The statute of limitations for a claim under 42 U.S.C. § 1983, alleging a substantive due process violation, is two years. Cowell v. Palmer Twp., 263 F.3d 286, 291 (3d Cir. 2001). The date on which Plaintiffs' cause of action accrued was "when the plaintiff[s] knew or should have known of the injury upon which [their] action is based." Sameric Corp. of Del., Inc. v. City of Phila., 142 F.3d 582 (3d Cir. 1998). In cases such as this, where a zoning variance has been denied, the date which implicates the statute of limitations is the date upon which the zoning board denies the zoning application. See Soppick v. Borough of West Conshohocken, 118 Fed.Appx. 631, 634 (3d Cir. 2004) (holding that an injury stemming from the "stop work" order occurred on the date the "stop work" order was received); Sameric Corp., 142 F.3d at 599-600 (stating that a cause of action based upon improper denial of a demolition permit accrued when the permit application was denied, despite the pendency of state court proceedings challenging the designation upon which the denial was premised). In this case, the variance denial came on May 25, 2001. Accordingly, this is the date upon which Plaintiffs suffered the injury upon which their action is based.

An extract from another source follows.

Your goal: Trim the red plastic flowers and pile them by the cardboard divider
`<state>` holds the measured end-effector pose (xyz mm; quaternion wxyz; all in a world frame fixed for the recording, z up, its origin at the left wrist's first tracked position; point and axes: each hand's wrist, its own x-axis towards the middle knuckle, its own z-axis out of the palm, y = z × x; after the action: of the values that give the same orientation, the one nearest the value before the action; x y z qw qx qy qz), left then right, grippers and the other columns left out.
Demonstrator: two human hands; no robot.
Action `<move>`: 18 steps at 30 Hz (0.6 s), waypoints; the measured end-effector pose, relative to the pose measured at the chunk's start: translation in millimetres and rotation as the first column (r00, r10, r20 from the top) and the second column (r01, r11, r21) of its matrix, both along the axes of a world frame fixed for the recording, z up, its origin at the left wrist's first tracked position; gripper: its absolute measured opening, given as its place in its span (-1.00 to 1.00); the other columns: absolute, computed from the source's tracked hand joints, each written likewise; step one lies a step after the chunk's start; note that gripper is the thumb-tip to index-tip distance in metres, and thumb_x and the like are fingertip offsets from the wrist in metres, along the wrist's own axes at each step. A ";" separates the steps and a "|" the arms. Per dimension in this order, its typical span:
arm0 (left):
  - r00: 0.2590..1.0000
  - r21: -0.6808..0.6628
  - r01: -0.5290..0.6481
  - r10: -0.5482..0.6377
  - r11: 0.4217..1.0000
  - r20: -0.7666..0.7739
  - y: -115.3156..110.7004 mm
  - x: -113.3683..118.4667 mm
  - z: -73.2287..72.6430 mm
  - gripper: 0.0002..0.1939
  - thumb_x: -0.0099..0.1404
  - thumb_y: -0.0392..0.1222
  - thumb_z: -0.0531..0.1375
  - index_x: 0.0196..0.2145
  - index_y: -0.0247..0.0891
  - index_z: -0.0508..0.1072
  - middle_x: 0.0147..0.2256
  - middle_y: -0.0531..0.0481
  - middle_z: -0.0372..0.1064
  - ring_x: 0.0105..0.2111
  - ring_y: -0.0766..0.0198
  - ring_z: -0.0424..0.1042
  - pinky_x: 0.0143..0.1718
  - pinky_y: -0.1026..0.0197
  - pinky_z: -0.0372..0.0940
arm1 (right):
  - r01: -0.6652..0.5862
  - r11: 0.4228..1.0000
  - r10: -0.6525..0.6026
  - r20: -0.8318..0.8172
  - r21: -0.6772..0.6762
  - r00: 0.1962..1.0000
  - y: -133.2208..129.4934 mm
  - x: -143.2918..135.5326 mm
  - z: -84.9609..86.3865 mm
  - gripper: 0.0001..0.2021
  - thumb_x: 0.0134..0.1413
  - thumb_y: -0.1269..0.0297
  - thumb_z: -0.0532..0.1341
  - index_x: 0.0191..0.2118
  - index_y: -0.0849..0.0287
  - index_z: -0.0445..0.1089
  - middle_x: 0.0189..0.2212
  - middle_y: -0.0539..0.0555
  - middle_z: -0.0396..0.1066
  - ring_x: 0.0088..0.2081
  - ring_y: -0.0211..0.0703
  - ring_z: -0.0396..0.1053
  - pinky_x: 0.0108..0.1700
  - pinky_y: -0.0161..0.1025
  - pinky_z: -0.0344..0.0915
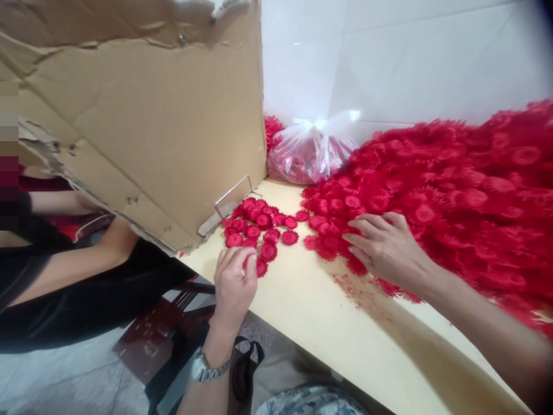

Having determined the date upon which the statute of limitations began to run, the Court must then consider whether any action taken by the Plaintiffs served to toll the statute. See Botton v. Marple Twp., 689 F.Supp. 477 (E.D. Pa. 1988) (holding that injury continued until relief in state court was final, tolling the statute of limitations until that date). Plaintiffs' Complaint indicates that, upon denial of the zoning application on May 25, 2001, they appealed the decision. (Doc. 1 p. 10.) The zoning board held a hearing on August 1, 2001 in which it denied Plaintiffs' appeal. (Doc. 1 p. 10.) The Complaint indicates no further legal action taken by Plaintiffs. Therefore, the date by which Plaintiffs had to file their Complaint was August 1, 2003, two years after the denial of their appeal. See Sameric Corp., 142 F.3d at 599; Botton, 689 F.Supp. at 480. This action was not filed until February 11, 2005. That date falls well outside of the two-year statute of limitations for the filing of a due process claim under § 1983. Accordingly, I hold that Plaintiffs' substantive due process claim is time-barred by the applicable statute of limitations.
For the reasons set forth above, the Court shall grant Defendants' motions to dismiss. An appropriate Order will follow.
A. Richard Caputo United States District Judge
NOW, this 20th day of October, 2006, IT IS HEREBY ORDERED that:
(1) Defendants' Motion to Dismiss (Doc. 5), is GRANTED.
(2) The Clerk of the Court shall mark this case CLOSED.